>>
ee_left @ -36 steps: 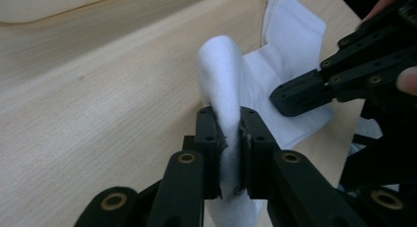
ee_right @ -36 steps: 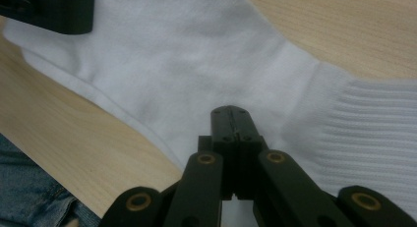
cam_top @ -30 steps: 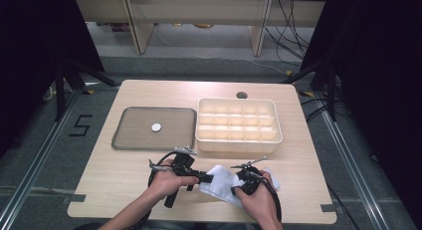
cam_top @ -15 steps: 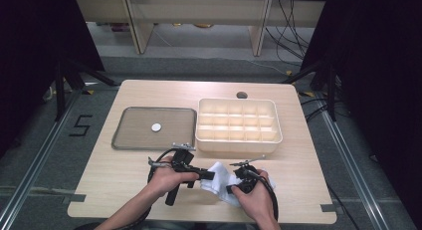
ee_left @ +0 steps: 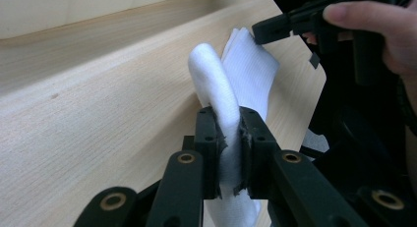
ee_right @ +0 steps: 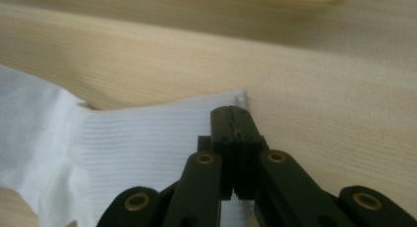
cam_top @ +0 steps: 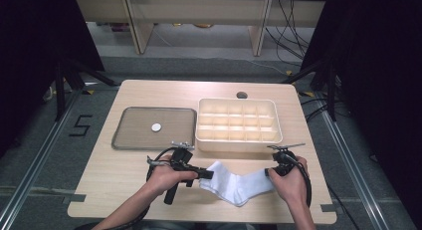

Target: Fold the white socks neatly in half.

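High view: sock (cam_top: 234, 184) stretched between tongs; left tongs (ee_left: 228, 133) clamp toe, right tongs (ee_right: 235, 120) seemingly pinch cuff.

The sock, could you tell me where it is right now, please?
In the high view the sock lies at the table's near edge, stretched between the left gripper and right gripper, just before the divided box.

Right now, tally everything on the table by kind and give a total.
White sock: 1
Grey tray: 1
Small white disc on the tray: 1
Cream compartment box: 1
Handheld tongs, left and right: 2
Total: 6
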The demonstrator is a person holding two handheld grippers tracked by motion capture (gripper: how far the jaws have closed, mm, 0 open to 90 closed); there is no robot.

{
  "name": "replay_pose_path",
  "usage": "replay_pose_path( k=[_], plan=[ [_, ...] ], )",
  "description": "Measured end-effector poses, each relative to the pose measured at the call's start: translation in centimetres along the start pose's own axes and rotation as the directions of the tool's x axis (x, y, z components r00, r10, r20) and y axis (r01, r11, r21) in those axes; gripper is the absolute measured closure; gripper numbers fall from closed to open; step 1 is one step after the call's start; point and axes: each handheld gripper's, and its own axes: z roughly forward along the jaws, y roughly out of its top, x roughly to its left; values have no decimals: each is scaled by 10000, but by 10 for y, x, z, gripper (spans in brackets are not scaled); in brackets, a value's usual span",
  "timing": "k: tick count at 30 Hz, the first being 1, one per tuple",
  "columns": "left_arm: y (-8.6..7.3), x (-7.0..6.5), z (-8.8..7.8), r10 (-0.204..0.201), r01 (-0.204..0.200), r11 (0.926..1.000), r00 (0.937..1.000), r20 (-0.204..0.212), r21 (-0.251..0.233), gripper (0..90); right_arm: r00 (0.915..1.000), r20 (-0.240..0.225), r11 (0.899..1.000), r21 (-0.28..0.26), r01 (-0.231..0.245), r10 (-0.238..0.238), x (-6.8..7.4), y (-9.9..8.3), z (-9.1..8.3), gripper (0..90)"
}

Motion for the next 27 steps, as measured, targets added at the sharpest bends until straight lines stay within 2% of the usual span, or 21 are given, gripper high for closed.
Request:
replay_pose_path(
  k=[1,2,5,6,7,9,10,11,14,15,16,19,21,23,27],
  plan=[
    [0,0,-1,26,-26,10000,10000,-89,41,800,10000,-28,10000,49,-30,30,-2,-1,1,900],
    [-1,0,0,-58,57,10000,9999,-100,-12,799,9999,148,9999,-112,-81,83,-3,-2,1,899],
    [0,0,-2,43,-41,9999,9998,-186,147,799,9993,372,9994,-330,-70,83,-3,-4,-3,900],
    [0,0,-2,91,-86,9998,9997,-225,202,800,9992,314,9988,-422,257,-244,-5,-4,-5,900],
    [0,0,-2,78,-74,9998,9998,-200,162,799,9991,413,9991,-424,19,-2,-3,-4,-5,900],
    [0,0,-2,53,-53,10000,10000,9,31,799,9983,515,9992,-281,281,-266,-5,-4,-5,900],
    [0,-1,-1,40,-41,9999,10000,-44,-92,799,9962,536,9973,-228,701,-688,-6,-5,-2,900],
    [1,-1,-1,26,-26,10000,10000,59,-32,799,9974,511,9986,-32,520,-518,-4,-6,-1,900],
    [1,-2,-1,-46,46,9998,10000,2,-174,799,9956,644,9976,104,679,-685,-2,-8,3,900],
    [2,-3,-2,-95,95,10000,9999,-123,6,799,9957,624,9976,112,676,-682,-2,-9,4,900],
    [2,-2,-3,-1,1,10000,9999,-126,-24,799,9964,603,9982,100,590,-595,0,-9,5,900],
    [3,-4,-2,-108,108,9997,9999,-9,-232,799,9948,684,9971,174,745,-755,5,-11,7,900],
    [3,-5,-3,-102,103,9996,9999,43,-264,799,9957,749,9985,56,541,-544,12,-11,8,900],
    [3,-6,-2,-95,98,9993,9999,73,-375,799,9954,763,9983,122,568,-576,14,-11,8,900],
    [4,-6,-2,-55,59,9995,9999,115,-300,799,9950,696,9974,100,710,-715,16,-12,9,900]
  ],
)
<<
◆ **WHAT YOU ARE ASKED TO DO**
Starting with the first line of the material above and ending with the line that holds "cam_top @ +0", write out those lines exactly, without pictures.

◆ **OUTPUT BELOW**
ee_left @ -36 steps: 
ee_right @ -36 steps: 
cam_top @ -30 steps: 
cam_top @ -15 steps: 
ee_left @ +0 steps: 
ee_right @ +0 steps: 
cam_top @ +0 steps: 

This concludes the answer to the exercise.